When evaluating a new account:

"Based on what I know of this account, can I articulate a specific, non-obvious business insight about why they should care about solving this problem in the next 12 months? If I can't write it in two sentences without using buzzwords, the account isn't ready for outreach."

## Example

**Scenario:** You're a GTM platform selling to mid-market SaaS companies. You've identified a 50-company target list and want to prioritize based on GTM Philosophy principles.

**Account Evaluation:**

Company: Acme APIs (a YC-backed API infrastructure company, Series A, 25 employees)

**BIPSY Gate Check:**

- **B — Broken Process:** Acme has a product launch planned in Q4. They'll need coordinated sales, marketing, and customer success messaging. Currently, all three teams use Slack and a shared Google Doc. ✓ Clear broken process.
  
- **I — Insight Gap:** You discover that Acme's last two product launches had inconsistent messaging across channels, leading to 30% lower-than-expected trial signups.
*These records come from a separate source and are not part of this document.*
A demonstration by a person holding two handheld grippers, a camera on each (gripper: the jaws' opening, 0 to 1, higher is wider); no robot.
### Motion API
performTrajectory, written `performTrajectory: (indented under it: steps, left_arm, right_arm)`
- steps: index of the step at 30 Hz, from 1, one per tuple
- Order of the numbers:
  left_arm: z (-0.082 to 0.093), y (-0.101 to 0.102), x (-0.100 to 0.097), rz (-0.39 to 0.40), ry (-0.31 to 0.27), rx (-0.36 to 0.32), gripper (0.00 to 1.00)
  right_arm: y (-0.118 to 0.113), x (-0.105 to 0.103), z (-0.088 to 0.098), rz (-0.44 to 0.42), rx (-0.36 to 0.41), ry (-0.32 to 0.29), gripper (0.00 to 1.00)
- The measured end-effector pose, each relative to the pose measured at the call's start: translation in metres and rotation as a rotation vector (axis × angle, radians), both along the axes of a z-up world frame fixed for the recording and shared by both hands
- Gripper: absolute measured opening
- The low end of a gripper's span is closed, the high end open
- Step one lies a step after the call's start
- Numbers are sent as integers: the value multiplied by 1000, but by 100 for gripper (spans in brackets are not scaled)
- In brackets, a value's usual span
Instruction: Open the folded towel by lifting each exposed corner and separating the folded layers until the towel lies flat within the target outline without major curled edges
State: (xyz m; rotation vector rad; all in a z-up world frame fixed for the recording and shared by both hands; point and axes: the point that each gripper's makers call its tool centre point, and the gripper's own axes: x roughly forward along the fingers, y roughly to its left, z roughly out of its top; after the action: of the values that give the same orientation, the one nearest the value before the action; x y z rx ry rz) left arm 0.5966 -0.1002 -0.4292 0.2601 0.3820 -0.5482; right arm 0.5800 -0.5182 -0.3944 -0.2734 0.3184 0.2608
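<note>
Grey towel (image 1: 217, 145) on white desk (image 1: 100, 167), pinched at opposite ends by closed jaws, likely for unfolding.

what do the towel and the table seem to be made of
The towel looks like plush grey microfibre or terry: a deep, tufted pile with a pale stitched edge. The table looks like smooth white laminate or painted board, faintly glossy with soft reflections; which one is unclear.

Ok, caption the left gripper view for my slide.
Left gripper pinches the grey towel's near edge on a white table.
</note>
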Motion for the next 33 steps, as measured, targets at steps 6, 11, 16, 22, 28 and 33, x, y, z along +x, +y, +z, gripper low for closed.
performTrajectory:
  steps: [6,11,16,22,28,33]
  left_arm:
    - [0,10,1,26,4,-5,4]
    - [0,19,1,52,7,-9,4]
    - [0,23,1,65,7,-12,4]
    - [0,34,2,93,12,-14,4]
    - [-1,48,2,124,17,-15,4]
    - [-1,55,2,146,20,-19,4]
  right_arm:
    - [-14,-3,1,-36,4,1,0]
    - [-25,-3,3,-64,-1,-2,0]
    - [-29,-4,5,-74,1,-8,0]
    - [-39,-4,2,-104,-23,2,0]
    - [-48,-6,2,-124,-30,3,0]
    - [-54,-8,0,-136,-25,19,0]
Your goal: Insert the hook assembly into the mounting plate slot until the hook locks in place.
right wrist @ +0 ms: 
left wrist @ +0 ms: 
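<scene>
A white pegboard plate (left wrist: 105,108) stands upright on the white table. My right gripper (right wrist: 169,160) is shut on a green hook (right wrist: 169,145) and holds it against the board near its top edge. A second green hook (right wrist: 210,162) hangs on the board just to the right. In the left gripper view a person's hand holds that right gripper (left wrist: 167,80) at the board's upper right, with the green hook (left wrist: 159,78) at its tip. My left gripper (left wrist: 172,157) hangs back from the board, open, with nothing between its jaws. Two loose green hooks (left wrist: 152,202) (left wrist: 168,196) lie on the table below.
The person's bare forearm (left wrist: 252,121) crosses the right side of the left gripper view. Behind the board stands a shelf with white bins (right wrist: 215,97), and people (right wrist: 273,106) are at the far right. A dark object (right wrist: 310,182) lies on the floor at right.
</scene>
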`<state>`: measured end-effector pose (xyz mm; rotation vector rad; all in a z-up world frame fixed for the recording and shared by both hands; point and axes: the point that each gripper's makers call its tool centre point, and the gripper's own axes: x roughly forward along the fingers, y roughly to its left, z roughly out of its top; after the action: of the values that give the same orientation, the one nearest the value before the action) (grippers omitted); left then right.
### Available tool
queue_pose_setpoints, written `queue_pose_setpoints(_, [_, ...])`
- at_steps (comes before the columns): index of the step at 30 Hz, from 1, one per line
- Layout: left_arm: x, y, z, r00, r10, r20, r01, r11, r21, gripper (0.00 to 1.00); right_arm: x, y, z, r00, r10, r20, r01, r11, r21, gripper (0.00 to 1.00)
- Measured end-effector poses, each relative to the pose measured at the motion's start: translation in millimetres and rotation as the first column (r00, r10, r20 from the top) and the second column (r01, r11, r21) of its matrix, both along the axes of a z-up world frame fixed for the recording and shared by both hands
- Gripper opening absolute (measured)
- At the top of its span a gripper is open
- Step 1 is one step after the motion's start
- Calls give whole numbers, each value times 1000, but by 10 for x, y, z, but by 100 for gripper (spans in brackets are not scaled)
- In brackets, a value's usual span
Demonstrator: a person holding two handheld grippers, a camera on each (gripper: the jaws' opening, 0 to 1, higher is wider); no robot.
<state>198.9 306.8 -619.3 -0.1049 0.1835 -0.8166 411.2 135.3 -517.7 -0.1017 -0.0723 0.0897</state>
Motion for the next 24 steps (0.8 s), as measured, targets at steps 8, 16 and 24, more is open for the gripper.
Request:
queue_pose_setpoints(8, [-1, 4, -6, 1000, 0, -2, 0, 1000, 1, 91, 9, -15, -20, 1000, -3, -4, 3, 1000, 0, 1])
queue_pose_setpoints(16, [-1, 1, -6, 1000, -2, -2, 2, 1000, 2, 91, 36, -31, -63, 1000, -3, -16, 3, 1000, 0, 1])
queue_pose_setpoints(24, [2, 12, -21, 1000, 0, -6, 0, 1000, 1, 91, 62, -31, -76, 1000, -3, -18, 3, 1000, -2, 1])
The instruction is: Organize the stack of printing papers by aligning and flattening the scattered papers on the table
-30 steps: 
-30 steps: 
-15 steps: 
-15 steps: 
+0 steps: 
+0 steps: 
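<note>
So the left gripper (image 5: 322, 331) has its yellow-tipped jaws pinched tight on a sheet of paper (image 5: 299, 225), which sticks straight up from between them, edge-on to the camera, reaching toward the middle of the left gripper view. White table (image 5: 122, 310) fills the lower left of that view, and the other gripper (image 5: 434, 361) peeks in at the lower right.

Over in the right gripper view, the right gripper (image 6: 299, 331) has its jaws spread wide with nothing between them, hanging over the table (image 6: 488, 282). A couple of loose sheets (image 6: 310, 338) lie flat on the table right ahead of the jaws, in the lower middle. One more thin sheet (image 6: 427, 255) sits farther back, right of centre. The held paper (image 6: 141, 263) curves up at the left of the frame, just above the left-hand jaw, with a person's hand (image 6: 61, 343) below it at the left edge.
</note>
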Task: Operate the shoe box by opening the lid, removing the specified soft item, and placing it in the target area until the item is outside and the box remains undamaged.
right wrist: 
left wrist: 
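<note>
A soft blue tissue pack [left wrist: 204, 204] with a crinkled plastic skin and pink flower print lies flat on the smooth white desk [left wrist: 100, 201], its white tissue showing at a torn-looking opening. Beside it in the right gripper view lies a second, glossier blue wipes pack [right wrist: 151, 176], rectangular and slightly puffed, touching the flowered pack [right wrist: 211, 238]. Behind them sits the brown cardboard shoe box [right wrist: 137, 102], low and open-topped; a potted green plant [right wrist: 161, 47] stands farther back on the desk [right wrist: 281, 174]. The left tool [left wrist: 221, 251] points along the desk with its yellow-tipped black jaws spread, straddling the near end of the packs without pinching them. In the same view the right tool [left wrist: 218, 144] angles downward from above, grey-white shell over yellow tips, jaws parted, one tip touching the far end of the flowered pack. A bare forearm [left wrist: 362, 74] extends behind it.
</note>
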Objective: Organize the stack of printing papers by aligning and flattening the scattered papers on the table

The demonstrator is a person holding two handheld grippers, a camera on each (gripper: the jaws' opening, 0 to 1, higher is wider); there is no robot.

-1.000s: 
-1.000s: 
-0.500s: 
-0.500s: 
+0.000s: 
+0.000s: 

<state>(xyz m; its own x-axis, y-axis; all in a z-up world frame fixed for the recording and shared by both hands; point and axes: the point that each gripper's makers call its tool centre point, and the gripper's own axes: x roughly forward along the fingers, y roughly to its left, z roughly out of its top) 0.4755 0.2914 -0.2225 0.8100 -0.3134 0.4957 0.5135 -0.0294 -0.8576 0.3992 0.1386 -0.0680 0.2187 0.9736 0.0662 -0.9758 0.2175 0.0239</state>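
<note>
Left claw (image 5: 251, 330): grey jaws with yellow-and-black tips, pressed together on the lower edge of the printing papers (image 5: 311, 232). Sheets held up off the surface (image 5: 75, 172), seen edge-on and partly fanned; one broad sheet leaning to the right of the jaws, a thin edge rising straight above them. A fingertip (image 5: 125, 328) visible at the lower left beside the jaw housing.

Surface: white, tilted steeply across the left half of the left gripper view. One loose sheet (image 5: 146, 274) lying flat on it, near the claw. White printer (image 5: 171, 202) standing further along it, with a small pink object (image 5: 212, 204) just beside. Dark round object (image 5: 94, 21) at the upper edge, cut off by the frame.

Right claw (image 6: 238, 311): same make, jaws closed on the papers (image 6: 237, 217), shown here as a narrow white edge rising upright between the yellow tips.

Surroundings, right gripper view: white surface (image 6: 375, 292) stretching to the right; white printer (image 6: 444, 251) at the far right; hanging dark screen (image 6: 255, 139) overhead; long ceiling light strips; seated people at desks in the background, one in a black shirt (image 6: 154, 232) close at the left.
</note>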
Marketing claimed feature X did Y; sales claimed it did Z. You have a specific insight: "Your go-to-market misalignment is costing you ICP leads before they even reach your sales team." ✓ Differentiating.

- **P — Priority Mismatch:** You speak with a peer at a similar-stage company. GTM alignment is their #2 priority for the next 6 months (after hiring). Acme is at the same growth stage, same market. ✓ High probability of priority.

- **S — Skill Gap:** Your team has closed 12 deals with Series A SaaS. Your demo is built on an API startup's workflow. ✓ You have relevant skill.

- **Y — You're Not the Right Fit:** Acme is US-based, English-speaking, and your platform supports their region and use case. ✓ Good fit.

**Acme clears BIPSY. Add to tier-1 outreach list.**

**Sequencing Plan:**

1. **Email (Day 1):** You send an email to the VP of Marketing. Subject: "How much did the API launch cost you in lost leads?" Body: Specific insight about their last launch (you researched their launch announcement and looked at launch day blog traffic vs. signup traffic). You reference that the signup dip happened on the same day messaging inconsistency appeared across their channels. Propose: "I have a 15-minute thought on reducing that gap for Q4. Worth a call?"

2. **LinkedIn (Day 2):** Connection request with note: "Saw your API launch piece — the product looks solid. Sent you a note on messaging consistency. Let's continue there."

3. **Phone (Day 5):** If no response, you send: "VP, I blocked 10 and 2:30 Thursday. My take on the messaging misalignment in your launch takes 10 minutes to walk through. Which slot works?"

4. **Video (Day 12–15):** If she schedules the call and there's interest, you move to a 25-minute video walkthrough showing how your platform would have caught the messaging inconsistency in real-time. You demo against her exact workflow, not a generic SaaS workflow.

**Result:** By the time you're on the phone, you're not selling; you're solving a problem she knows she has.